The benchmarks largely match my subjective experience: North Mini Code is best for complex engineering tasks, Qwen is strongest for clean code generation, and Devstral is solid but falls behind the other two.
Future Outlook
The MoE coding model space is moving fast. A few things to watch:
- North Mini Code GGUF support: When llama.cpp adds 128-expert support, this model becomes much more accessible
- Qwen 4.0: Alibaba’s cadence suggests a follow-up model soon
- Devstral 3: Mistral keeps iterating quickly on their coding line
For now, North Mini Code is the performance leader in this class for agentic coding tasks, Qwen owns the accessibility crown, and Devstral is the safe middle ground. Pick based on your hardware and workflow.
FAQ
Which model is best for coding agents like Aider or SWE-agent?
North Mini Code. Its 80.2% SWE-bench Verified score and Terminal-Bench lead make it the clear winner for agentic workflows that involve multi-step reasoning, file editing, and test verification. The RLVR training was specifically designed for this use case.
Can I run any of these on an RTX 4090?
Only Qwen 3.6 35B-A3B (via Q4_K_M GGUF quantization, ~20GB) and Devstral Small 2 (via similar quantization). North Mini Code doesn’t have GGUF support yet and requires 30GB+ VRAM at FP8.
Is the speed difference noticeable in practice?
Absolutely. At 199 tok/s, North Mini Code generates a 200-token function in about 1 second. Devstral Small 2 at ~71 tok/s takes nearly 3 seconds for the same output. When you’re iterating quickly on code, that difference compounds.
Do these models support function calling / tool use?
North Mini Code is optimized for coding tasks and supports structured output. Qwen 3.6 has built-in tool/function calling support. Devstral Small 2 supports tool use through Mistral’s standard format. For agentic coding, all three work with popular frameworks.
Which has the best context window for large codebases?

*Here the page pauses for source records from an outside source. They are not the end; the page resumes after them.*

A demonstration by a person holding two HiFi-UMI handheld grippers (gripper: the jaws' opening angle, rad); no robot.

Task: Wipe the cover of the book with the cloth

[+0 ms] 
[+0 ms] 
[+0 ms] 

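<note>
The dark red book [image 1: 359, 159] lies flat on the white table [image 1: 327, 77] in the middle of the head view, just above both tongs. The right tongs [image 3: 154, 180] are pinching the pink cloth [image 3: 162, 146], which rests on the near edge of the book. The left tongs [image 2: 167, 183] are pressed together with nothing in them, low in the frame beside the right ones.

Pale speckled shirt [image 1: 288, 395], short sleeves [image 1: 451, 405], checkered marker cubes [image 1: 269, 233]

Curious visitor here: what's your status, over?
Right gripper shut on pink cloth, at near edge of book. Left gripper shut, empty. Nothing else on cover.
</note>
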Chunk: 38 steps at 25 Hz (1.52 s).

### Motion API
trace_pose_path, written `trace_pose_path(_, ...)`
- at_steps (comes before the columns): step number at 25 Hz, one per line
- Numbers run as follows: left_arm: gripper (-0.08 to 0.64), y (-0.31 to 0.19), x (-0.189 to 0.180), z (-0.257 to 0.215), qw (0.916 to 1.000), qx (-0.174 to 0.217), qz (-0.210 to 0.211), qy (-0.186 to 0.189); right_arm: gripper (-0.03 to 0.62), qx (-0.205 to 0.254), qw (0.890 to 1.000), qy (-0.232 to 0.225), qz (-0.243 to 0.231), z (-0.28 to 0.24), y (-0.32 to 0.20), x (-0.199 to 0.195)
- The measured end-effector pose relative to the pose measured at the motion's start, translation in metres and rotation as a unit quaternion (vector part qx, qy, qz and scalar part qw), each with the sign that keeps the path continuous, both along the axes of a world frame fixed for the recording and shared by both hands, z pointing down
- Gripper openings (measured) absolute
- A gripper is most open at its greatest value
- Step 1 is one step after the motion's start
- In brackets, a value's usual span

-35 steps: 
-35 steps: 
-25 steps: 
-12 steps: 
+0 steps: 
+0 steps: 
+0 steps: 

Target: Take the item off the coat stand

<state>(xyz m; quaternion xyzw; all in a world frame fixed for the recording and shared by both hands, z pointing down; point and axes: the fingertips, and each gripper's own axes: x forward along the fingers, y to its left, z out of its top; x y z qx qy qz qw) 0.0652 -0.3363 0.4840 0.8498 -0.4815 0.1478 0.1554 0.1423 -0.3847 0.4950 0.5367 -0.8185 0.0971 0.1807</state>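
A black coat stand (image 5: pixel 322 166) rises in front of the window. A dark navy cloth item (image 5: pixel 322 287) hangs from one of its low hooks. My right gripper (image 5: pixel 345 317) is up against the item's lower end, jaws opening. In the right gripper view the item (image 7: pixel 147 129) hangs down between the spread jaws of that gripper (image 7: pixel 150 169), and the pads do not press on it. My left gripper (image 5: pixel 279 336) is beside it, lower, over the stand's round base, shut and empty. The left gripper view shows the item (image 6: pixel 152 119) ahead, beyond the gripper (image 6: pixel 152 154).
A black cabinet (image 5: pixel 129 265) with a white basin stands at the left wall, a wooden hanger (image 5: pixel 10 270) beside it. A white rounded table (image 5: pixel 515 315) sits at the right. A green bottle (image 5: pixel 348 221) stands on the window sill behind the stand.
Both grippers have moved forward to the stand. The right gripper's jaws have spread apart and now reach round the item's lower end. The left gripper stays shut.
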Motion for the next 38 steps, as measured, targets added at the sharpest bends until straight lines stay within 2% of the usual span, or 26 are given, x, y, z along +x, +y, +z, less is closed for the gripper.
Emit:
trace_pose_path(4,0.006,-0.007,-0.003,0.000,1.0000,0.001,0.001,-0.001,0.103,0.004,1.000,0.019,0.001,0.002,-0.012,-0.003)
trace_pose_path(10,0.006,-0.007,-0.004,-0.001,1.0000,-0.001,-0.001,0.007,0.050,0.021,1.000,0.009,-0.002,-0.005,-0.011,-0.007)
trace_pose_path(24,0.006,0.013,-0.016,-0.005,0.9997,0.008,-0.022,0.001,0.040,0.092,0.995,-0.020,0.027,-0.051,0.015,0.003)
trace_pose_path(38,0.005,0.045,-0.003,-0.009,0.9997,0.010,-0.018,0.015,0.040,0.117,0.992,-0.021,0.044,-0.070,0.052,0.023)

North Mini Code with 256K tokens — that’s 2x what Qwen and Devstral offer (128K each). If you need to load massive codebases into context, North Mini Code has a clear advantage. It can also generate up to 64K tokens, double the others.
Are benchmarks reliable for comparing these models?
Benchmarks give directional guidance but don’t tell the whole story. SWE-bench is probably the most representative of real coding work. The Artificial Analysis Coding Index covers breadth. I’d weight SWE-bench heavily if you’re doing agentic coding, and the general index if you’re doing code completion and generation.